Thursday, February 27, 2014

Mediterranean winter

It's been a hard winter and we've had our usual round of beef stew, chili, sauce bolognese, pork roast and other wintry comfort food. But not every day in the Mediterranean is hot and sunny and these countries have their own winter dishes that have helped keep us warm.

Stewy lamb is a good start. I dusted off our tagine and made Ghillie Basan's lamb tagine with shallots and dates. Lamb shoulder is hard to find so I used butterflied leg of lamb, a small piece that provided just the 1-1/2 pounds called for in the recipe. After browning the lamb, and then the 12 peeled shallots and 4 to 6 garlic cloves, you add turmeric and cinnamon sticks, put the lamb back in and cover with water. Evidently, Basan's tagine is smaller than mine, because when I put in water to cover, it comes out too watery, even after 1-1/2 hours of cooking. The dates and honey go in after the first hour, and a sprinkling of toasted sesame seeds finishes it off at the end.

Although it has some of the same ingredients, we moved on the same week to Ottolenghi's lamb meatballs with barberries, yogurt and herbs. Whole Foods now apparently grinds its lamb shoulder so that fresh ground lamb is available, and it made these meatballs -- which also have onion, parsley, garlic, cinnamon, allspice, barberries, salt, pepper and egg -- very tasty. After browning the meatballs, you then saute shallots (again!), add wine, stock, bay leaves, thyme, figs and sugar, place the meatballs back in and simmer for 1-1/2 hours, uncovering it after 30 minutes.
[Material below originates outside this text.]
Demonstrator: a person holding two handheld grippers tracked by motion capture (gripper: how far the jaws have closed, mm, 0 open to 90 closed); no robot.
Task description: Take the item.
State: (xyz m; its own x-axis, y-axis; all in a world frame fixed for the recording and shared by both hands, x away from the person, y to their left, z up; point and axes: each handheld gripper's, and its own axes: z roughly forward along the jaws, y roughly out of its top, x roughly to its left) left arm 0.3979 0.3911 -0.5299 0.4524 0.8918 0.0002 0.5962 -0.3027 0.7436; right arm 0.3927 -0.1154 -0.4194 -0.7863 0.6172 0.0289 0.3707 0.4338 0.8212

Garnish with Greek yogurt and chopped herbs (cilantro, mint, dill, tarragon).

Both dishes were very warming, with the meatballs clearly ahead in the flavor department. We actually threw leftovers from both dishes together and served that over couscous -- lamb, figs, dates, shallots galore.
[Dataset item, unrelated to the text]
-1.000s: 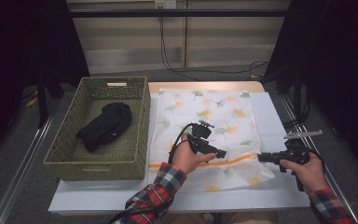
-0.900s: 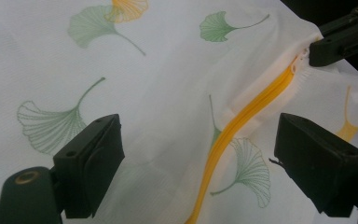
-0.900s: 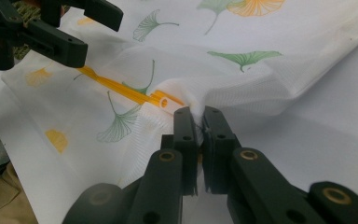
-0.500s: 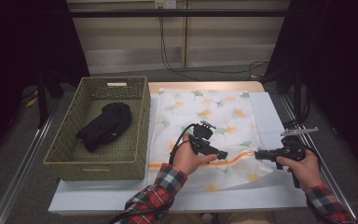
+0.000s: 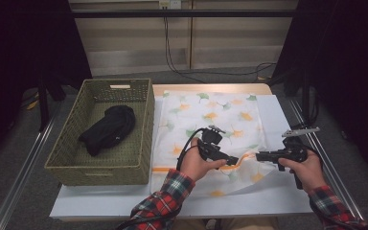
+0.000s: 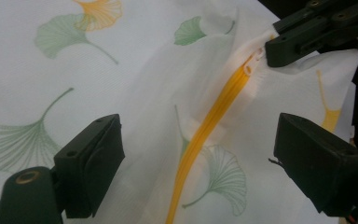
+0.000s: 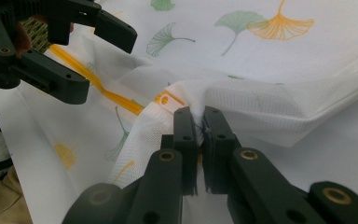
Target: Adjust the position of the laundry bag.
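Your right hand-held gripper point(image 7: 196, 122) is clamped on the white mesh of the laundry bag point(image 5: 211, 120), right at the end of the orange zipper point(image 6: 214, 121) beside its white pull tab point(image 7: 164, 100); keep that pinch firm and low, since it looks to be your anchor for working the zipper. Your left hand-held gripper point(image 6: 200, 154) stands wide, its jaws straddling the zipper line without touching it; bring it down squarely over the orange tape or the pull, whichever you mean to take, and close only once a pad sits on each side; a bite on loose mesh alone would probably just bunch the fabric. Keep the two grippers pulling gently apart along the zipper so it stays taut. The bag lies spread on the bench point(image 5: 278, 201) with its near right corner raised in your grip; farther left stands the woven basket point(image 5: 139, 158) holding a dark garment point(image 5: 108, 127), well apart from your work.
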`<state>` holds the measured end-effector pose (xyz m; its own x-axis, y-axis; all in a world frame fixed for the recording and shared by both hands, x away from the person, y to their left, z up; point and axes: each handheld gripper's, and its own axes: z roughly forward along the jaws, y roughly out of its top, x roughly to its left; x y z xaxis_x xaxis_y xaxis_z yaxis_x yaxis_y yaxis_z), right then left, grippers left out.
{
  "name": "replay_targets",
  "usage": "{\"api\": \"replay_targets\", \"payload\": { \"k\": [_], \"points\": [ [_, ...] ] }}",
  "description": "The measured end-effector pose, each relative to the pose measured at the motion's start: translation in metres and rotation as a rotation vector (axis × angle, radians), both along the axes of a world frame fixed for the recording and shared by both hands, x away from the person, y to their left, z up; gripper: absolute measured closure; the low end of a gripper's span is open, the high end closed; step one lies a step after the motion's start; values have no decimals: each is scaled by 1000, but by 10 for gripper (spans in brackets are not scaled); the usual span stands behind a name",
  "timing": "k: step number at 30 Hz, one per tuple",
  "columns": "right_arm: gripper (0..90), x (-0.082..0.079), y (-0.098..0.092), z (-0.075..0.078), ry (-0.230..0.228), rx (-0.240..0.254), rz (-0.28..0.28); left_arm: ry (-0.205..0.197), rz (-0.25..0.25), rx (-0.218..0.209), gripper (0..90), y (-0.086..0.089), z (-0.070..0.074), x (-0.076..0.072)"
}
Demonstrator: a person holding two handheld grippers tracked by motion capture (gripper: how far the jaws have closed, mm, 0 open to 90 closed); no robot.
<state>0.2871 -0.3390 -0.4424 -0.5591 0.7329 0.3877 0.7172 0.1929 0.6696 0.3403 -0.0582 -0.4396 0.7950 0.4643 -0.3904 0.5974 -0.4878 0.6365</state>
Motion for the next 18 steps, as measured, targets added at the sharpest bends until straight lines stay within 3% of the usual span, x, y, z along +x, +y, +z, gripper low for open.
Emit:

For my solo fish dinner this week, I went to Claudia Roden's The Food of Spain and found an easy recipe for the monkfish that looked good to me at the Fishery. This called simply for caramelizing an onion and then sauteeing the monkfish in the pan. At the end, you light some rum and flambee the fish. Monkfish has this lobster-like texture and sweet flavor that I like, so this worked perfectly. I got used to the fish in France under its much more appealing French name, lotte (also more appealing than the Spanish rape), where it often appeared on menus. It is easy and cheaper than a lot of other fish.

The Roden recipe was very nice and since Whole Foods had frozen pheasant this week, presumably farmed, I'm looking forward to using her recipe for pheasant with apples. More on that another time.